**Task directions**
Keeping every line intact, print the records that follow.

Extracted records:
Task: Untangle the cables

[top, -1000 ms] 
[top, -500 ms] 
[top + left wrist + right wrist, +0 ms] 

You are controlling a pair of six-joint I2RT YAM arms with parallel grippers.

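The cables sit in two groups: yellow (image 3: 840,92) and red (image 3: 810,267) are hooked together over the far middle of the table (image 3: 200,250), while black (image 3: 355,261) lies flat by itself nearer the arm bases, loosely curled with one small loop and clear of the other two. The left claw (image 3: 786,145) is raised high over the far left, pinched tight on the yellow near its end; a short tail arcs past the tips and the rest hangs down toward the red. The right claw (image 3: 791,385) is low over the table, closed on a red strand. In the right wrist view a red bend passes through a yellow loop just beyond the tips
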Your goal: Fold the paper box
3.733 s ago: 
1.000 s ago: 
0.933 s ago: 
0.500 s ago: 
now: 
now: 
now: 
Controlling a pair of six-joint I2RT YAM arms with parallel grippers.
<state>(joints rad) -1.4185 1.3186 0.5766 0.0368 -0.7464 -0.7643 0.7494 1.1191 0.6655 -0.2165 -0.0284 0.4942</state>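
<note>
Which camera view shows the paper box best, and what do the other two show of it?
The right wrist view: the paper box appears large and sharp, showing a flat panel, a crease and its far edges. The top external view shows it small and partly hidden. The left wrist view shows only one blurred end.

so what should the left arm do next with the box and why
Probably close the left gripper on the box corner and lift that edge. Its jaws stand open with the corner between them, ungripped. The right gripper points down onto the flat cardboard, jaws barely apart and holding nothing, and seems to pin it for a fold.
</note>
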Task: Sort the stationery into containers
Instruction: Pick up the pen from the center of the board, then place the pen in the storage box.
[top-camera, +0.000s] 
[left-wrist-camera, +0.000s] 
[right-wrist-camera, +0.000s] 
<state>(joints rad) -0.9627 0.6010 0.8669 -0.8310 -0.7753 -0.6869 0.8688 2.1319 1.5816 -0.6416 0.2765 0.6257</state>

**Your response**
Task: Untangle the cables

[top, -1000 ms] 
[top, -500 ms] 
[top + left wrist + right wrist, +0 ms] 

You are controlling a pair of six-joint I2RT YAM arms with parallel grippers.

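The cables sit in two groups: yellow (image 3: 840,92) and red (image 3: 810,267) are hooked together over the far middle of the table (image 3: 200,250), while black (image 3: 355,261) lies flat by itself nearer the arm bases, loosely curled with one small loop and clear of the other two. The left claw (image 3: 786,145) is raised high over the far left, pinched tight on the yellow near its end; a short tail arcs past the tips and the rest hangs down toward the red. The right claw (image 3: 791,385) is low over the table, closed on a red strand. In the right wrist view a red bend passes through a yellow loop just beyond the tips
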Your goal: Fold the paper box
3.733 s ago: 
1.000 s ago: 
0.933 s ago: 
0.500 s ago: 
now: 
now: 
now: 
Controlling a pair of six-joint I2RT YAM arms with parallel grippers.
<state>(joints rad) -1.4185 1.3186 0.5766 0.0368 -0.7464 -0.7643 0.7494 1.1191 0.6655 -0.2165 -0.0284 0.4942</state>
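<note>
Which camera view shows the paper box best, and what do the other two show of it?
The right wrist view: the paper box appears large and sharp, showing a flat panel, a crease and its far edges. The top external view shows it small and partly hidden. The left wrist view shows only one blurred end.

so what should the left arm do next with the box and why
Probably close the left gripper on the box corner and lift that edge. Its jaws stand open with the corner between them, ungripped. The right gripper points down onto the flat cardboard, jaws barely apart and holding nothing, and seems to pin it for a fold.
</note>
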Task: Sort the stationery into containers
Instruction: Pick up the pen from the center of the board, then place the pen in the storage box.
[top-camera, +0.000s] 
[left-wrist-camera, +0.000s] 
[right-wrist-camera, +0.000s] 
<state>(joints rad) -0.9627 0.6010 0.8669 -0.8310 -0.7753 -0.6869 0.8688 2.1319 1.5816 -0.6416 0.2765 0.6257</state>

No other output is needed; the exercise is complete.